Exercise requirements
Lines with "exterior" in them are to be located in the listing below and copied.

Data for this task
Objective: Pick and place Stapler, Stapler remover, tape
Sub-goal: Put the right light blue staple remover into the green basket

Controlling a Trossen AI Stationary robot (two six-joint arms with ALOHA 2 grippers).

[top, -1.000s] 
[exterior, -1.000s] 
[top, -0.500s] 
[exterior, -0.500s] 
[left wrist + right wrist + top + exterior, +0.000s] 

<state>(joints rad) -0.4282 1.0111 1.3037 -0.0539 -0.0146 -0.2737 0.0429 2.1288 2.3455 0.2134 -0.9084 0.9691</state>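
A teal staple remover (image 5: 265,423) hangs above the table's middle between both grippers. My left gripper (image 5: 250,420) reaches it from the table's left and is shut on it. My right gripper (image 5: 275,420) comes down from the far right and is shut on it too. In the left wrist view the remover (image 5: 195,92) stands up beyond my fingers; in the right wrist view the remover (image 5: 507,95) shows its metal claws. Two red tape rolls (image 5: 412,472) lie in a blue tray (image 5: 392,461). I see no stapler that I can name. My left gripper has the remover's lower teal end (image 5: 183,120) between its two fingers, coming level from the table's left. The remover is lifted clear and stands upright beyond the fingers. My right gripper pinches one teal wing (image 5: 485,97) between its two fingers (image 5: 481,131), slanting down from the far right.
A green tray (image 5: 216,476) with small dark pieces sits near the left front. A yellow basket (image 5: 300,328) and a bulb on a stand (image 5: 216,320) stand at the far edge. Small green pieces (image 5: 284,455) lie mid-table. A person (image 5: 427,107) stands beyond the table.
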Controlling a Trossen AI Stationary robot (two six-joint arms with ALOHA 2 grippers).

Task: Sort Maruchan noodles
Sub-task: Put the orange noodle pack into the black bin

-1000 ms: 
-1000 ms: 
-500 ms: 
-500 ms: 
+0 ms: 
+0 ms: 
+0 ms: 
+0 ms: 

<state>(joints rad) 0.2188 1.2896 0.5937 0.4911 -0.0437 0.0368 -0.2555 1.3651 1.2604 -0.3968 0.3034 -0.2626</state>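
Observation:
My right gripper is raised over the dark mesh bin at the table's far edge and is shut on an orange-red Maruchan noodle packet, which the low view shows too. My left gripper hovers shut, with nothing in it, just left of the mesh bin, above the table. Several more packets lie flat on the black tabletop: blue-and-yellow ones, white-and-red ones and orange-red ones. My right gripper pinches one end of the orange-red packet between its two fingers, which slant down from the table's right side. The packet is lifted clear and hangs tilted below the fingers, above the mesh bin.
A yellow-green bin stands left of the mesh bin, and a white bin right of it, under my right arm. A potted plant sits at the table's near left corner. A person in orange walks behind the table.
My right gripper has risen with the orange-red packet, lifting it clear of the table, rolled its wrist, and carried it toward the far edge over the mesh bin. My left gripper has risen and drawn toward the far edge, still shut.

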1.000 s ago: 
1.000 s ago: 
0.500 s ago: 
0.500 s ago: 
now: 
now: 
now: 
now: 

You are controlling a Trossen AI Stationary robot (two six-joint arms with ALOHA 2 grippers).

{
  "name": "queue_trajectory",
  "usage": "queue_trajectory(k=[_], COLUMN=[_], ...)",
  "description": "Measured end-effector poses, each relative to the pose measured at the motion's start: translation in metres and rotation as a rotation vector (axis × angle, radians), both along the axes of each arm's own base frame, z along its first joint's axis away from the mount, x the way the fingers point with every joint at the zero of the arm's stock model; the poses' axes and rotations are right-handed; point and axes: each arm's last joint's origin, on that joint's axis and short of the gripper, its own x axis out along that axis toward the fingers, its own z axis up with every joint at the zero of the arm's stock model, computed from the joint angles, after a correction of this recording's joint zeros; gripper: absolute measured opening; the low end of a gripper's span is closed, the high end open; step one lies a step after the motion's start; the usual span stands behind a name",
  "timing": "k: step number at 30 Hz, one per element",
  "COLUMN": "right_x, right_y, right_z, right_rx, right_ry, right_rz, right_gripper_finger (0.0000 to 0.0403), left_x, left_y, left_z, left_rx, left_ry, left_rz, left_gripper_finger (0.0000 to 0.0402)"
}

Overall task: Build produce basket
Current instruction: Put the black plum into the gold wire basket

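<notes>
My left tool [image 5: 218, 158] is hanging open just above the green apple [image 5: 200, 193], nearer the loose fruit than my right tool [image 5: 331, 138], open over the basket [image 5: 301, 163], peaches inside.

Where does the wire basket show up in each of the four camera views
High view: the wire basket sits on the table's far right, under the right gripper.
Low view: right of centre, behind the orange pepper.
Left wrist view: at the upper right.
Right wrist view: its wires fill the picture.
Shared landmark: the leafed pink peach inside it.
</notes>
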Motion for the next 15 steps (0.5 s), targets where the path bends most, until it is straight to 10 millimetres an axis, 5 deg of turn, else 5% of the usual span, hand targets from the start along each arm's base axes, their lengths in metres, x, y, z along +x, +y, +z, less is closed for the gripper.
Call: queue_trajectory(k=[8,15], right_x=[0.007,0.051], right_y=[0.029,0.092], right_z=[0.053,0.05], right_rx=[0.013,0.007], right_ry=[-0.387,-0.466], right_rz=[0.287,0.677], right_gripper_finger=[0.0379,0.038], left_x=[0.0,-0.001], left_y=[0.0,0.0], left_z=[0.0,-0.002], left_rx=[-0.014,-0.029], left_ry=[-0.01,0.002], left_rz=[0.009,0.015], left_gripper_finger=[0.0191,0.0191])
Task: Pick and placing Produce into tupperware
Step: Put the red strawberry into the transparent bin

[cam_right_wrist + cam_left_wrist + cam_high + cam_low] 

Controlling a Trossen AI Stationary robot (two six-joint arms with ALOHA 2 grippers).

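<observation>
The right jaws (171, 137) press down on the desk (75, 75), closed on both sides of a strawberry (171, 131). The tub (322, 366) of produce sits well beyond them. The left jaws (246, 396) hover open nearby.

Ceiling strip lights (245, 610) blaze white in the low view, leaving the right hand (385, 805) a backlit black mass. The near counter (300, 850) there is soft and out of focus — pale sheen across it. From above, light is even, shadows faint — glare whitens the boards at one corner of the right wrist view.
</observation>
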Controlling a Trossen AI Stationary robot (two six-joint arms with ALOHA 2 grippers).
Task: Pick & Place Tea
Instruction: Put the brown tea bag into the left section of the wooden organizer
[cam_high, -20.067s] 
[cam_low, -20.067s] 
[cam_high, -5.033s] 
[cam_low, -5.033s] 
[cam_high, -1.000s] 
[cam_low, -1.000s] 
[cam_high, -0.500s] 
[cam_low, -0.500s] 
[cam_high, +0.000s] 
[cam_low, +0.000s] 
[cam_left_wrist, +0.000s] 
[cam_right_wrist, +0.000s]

The completed task
[exterior, -1.000s] 
[exterior, -0.500s] 
[left wrist + right wrist + top + exterior, +0.000s] 

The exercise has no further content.